→ The problem:
Where does the word "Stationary" occur in the data below? Copy each line that holds it.

Dataset items
- - - -

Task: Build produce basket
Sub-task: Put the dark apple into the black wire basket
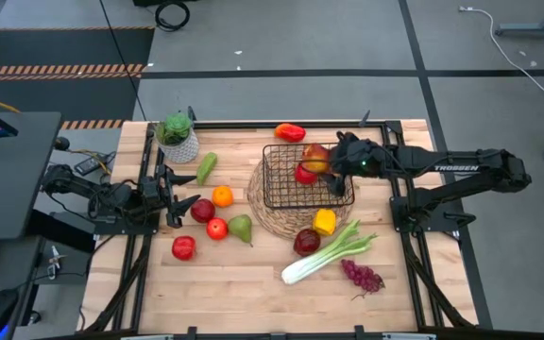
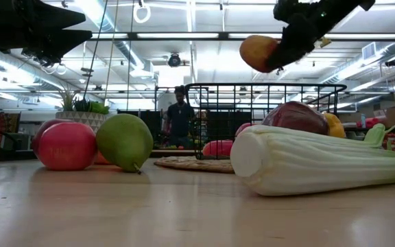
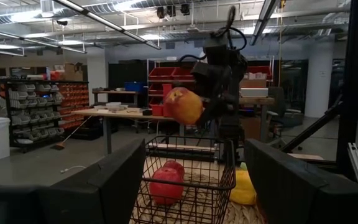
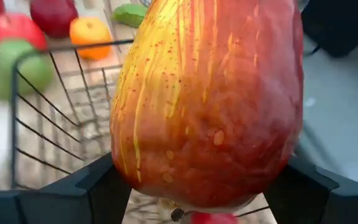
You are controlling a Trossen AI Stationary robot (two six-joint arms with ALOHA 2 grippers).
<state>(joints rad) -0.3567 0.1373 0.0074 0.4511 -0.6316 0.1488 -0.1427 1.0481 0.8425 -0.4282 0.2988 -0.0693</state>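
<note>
- One red-and-yellow apple [image 4: 210,99] fills the right wrist view, streaks and speckles plain; the high view gives it only as a small fruit [image 1: 315,157] at the right gripper [image 1: 325,162].
- Only the low view shows height: the apple [image 2: 258,53] hangs above the basket [image 2: 266,88] rim, clear of the wire.
- Right fingers [image 4: 316,186] are closed onto the apple, one dark pad on each side of its lower half.
- Below the fingers, the black wire basket [image 1: 281,179] sits on a round woven mat [image 1: 263,212] and holds one red fruit [image 1: 304,174].
- Left gripper [image 1: 179,194] waits at the worktop [image 1: 244,283] edge, fingers [image 3: 104,186] spread wide and empty; its wrist view looks across to the basket [image 3: 191,186].
- Loose produce lies outside the basket: orange [image 1: 222,195], green pear [image 1: 241,228], celery [image 1: 327,253], grapes [image 1: 363,276], yellow pepper [image 1: 324,221].
- Open room remains inside the basket beside the red fruit.
</note>
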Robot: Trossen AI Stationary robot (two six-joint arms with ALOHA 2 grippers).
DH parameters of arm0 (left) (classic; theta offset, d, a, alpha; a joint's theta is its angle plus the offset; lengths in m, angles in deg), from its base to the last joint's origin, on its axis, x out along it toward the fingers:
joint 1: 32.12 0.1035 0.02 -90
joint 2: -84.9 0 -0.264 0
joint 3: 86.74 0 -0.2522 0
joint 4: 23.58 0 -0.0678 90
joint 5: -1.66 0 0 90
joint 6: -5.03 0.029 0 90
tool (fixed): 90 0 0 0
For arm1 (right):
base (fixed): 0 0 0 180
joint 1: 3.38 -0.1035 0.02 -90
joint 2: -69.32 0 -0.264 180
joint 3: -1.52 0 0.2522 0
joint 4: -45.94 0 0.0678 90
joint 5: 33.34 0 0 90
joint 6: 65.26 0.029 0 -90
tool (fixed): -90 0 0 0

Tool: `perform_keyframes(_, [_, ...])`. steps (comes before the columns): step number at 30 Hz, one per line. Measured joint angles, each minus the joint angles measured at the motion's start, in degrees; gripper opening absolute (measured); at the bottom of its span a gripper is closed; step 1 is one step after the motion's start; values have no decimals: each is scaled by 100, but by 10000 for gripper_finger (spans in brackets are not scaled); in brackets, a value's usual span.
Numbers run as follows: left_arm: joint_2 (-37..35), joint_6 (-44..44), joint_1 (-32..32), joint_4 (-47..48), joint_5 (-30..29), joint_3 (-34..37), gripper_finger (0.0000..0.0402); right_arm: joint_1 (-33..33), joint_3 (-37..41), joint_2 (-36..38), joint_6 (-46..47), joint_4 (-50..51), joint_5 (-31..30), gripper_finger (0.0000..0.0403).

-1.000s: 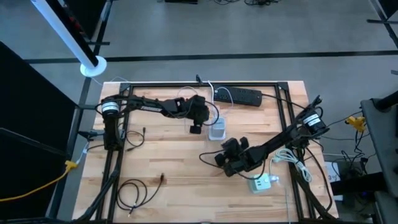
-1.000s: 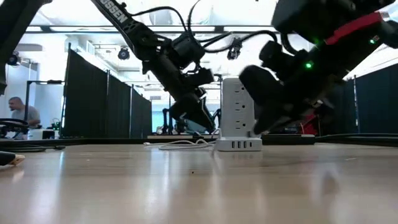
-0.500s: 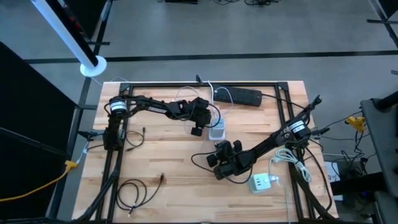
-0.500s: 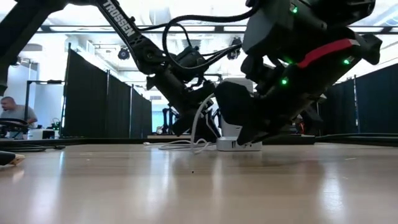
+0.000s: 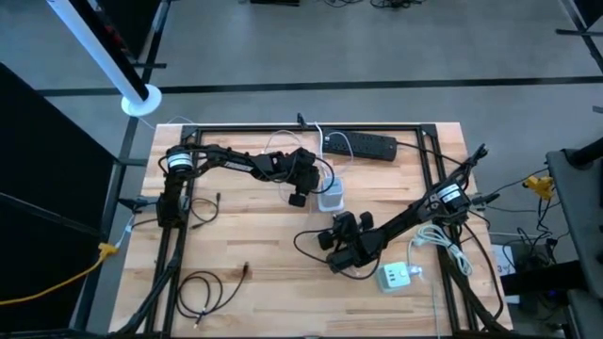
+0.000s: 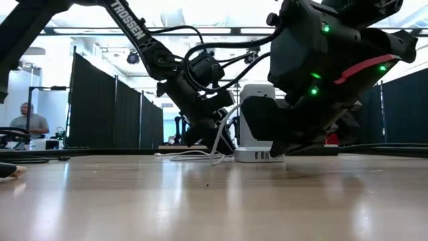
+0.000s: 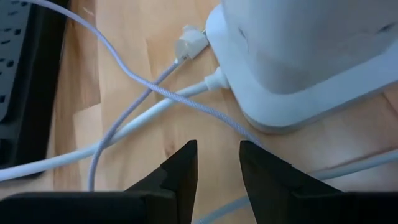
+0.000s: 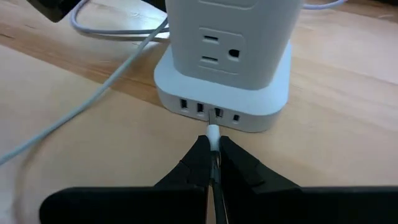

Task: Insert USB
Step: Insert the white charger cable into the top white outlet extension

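On the wooden tabletop point(image 5: 245, 235) stands a white power tower point(image 8: 230, 37) whose base carries a row of USB ports point(image 8: 208, 112). The right claw point(image 8: 213, 155) is clamped on a small white USB plug point(image 8: 213, 132) at the third port. The plug looks light, stiff and slippery, best pinched just behind its tip, while the left claw point(image 7: 217, 168), fingers apart and holding nothing, hovers over cables behind the tower.

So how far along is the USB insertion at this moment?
Done: the right claw is shut on the USB plug and has it lined up at the row of ports on the white power tower's base. In hand: the plug tip sits at a port mouth, and whether it has gone in cannot be told. Left: pushing it home and releasing. The left claw waits on the tower's other side, fingers apart, by its cables.
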Motion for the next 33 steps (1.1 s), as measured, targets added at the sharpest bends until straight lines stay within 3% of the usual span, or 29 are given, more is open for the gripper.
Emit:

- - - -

→ Answer for the task:
You are controlling a Trossen AI Stationary robot (two six-joint arms with ALOHA 2 grippers).
Robot: Trossen AI Stationary robot (two six-joint arms with ALOHA 2 grippers).

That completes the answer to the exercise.